Reads and writes Hive Metastore tables via Spark SQL. Requires PySpark with a configured Hive metastore (spark.sql.catalogImplementation: hive).


Read

CONFIG:
  inputs:
    raw_claims:
      format: hive
      db_name: raw          # database name
      tbl_name: claims      # table name

Alternatively, supply a sql query:

    raw_claims:
      format: hive
      sql: >-
        SELECT id, amount, event_date
        FROM raw.claims
        WHERE event_date >= '{{ dt }}'

Requirement

Either (db_name + tbl_name) or sql is required.
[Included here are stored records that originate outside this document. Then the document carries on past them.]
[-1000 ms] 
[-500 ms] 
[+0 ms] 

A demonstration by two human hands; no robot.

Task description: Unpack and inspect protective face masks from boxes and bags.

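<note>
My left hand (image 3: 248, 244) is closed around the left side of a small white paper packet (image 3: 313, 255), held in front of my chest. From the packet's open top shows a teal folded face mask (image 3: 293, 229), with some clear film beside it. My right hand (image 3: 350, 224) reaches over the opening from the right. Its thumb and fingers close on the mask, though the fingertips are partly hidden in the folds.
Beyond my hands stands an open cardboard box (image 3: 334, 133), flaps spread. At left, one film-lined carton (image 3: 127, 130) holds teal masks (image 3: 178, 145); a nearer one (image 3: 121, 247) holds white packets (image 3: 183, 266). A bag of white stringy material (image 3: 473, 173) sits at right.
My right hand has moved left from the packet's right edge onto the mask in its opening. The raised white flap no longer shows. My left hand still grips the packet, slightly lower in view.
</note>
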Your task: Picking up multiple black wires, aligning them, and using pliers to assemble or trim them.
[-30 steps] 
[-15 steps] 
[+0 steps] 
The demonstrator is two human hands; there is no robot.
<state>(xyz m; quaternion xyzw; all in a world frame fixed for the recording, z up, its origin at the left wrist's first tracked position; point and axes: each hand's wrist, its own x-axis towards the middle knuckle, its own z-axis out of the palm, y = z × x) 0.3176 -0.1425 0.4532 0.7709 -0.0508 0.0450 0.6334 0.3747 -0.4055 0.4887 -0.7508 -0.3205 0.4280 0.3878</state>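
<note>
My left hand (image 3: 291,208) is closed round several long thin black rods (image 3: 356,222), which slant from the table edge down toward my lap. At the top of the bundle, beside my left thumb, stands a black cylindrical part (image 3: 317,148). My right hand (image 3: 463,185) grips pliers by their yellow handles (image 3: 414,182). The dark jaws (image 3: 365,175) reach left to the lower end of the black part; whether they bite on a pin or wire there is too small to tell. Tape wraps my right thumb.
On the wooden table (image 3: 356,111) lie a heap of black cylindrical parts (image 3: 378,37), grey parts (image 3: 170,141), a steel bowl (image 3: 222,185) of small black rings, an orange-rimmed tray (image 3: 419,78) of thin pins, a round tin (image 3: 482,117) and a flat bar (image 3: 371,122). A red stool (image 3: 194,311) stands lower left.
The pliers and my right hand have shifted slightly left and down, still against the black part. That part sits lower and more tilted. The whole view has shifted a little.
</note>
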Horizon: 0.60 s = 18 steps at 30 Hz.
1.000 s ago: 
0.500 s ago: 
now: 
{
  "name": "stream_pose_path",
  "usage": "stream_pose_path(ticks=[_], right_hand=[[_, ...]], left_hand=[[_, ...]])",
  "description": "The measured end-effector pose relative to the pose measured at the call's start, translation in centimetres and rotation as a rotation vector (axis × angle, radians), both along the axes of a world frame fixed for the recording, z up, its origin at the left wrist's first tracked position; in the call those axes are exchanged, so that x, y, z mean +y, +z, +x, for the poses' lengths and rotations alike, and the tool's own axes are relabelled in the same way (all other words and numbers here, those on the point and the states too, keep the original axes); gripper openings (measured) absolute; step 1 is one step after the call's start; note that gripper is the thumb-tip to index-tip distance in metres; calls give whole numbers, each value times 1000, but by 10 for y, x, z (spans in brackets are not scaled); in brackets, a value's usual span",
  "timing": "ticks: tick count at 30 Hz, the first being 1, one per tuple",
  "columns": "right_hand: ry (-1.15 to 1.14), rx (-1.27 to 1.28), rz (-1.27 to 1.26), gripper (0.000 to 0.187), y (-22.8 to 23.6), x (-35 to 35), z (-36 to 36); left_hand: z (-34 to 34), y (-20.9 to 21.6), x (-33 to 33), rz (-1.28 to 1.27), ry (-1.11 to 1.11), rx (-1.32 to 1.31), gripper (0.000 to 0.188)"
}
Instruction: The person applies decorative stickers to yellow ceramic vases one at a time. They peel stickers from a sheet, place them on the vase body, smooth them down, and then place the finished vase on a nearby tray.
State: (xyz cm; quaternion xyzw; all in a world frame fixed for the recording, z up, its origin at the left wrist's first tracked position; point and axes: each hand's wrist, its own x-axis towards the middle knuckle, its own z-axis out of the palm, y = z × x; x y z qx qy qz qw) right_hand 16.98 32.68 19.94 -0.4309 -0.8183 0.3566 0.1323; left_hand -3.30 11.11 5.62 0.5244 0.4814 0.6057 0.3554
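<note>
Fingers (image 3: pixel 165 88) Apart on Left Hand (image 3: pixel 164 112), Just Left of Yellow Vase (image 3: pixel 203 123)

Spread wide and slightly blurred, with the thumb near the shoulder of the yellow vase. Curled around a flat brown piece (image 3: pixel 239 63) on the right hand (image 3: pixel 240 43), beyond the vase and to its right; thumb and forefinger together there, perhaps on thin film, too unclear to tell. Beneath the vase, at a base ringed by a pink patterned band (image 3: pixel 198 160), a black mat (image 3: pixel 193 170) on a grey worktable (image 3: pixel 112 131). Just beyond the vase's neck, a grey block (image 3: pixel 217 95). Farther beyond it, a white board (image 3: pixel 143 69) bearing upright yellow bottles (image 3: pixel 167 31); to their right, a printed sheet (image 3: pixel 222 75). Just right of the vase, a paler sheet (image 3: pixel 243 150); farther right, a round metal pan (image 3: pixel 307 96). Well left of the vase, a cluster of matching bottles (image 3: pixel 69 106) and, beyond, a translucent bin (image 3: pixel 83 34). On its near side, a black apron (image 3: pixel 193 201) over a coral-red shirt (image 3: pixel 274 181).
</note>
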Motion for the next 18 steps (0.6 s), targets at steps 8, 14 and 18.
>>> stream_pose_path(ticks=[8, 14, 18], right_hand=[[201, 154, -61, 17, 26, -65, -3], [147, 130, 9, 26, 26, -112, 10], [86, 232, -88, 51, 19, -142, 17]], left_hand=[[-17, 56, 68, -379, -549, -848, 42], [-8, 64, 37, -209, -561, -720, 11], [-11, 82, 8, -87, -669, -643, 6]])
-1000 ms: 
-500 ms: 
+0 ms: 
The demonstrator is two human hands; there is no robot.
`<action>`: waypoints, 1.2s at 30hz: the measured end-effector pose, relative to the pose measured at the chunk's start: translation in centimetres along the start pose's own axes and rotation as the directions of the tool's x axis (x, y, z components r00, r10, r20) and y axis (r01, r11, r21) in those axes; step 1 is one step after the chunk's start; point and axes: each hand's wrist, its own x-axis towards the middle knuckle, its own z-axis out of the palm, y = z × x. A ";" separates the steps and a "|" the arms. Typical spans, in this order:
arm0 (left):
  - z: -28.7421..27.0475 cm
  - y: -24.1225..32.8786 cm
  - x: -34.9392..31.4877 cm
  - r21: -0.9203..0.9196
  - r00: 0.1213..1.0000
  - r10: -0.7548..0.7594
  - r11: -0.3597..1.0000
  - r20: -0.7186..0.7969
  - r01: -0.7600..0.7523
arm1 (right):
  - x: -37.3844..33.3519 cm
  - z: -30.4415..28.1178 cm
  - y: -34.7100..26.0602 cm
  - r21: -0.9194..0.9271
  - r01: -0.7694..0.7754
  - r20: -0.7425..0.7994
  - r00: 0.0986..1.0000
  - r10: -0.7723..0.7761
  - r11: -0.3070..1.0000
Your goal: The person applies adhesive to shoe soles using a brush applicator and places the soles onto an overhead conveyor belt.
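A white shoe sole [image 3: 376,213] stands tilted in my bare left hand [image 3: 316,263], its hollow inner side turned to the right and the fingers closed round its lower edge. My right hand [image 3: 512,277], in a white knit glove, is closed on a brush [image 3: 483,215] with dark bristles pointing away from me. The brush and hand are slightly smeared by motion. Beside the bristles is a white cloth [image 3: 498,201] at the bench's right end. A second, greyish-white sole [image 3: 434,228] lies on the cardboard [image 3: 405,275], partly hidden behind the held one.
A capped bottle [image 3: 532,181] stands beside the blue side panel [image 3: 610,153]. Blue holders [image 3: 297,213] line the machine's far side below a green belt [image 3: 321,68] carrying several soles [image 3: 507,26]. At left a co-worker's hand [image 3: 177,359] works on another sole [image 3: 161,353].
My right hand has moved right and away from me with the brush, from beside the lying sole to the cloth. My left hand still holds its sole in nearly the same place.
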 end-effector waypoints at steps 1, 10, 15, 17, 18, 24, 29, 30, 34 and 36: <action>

Providing neither raises a validation error.


Write

CONFIG:
  outputs:
    clean_claims:
      format: hive
      db_name: clean
      tbl_name: claims
      mode: overwrite       # overwrite | append
      options:
        fileFormat: parquet
        compression: snappy

Fields

Field Type Required Description
format "hive" Yes Selects this connector
db_name string Conditional Database name (required unless sql is set)
tbl_name string Conditional Table name (required unless sql is set)
sql string Conditional SQL query (alternative to db_name + tbl_name)
mode overwrite | append No Write mode (outputs only)
options dict No Spark reader/writer options

Spark configuration for Hive

ENGINE:
  spark_conf:
    spark.sql.catalogImplementation: "hive"
    spark.sql.warehouse.dir: "/user/hive/warehouse"
    hive.metastore.uris: "thrift://metastore-host:9083"

Partitioned writes

  outputs:
    events_partitioned:
      format: hive
      db_name: clean
      tbl_name: events
      mode: overwrite
      options:
        partitionBy: event_date

Or use Spark's partitionBy via the options dict — keys are passed as df.write.options(**options) before .saveAsTable().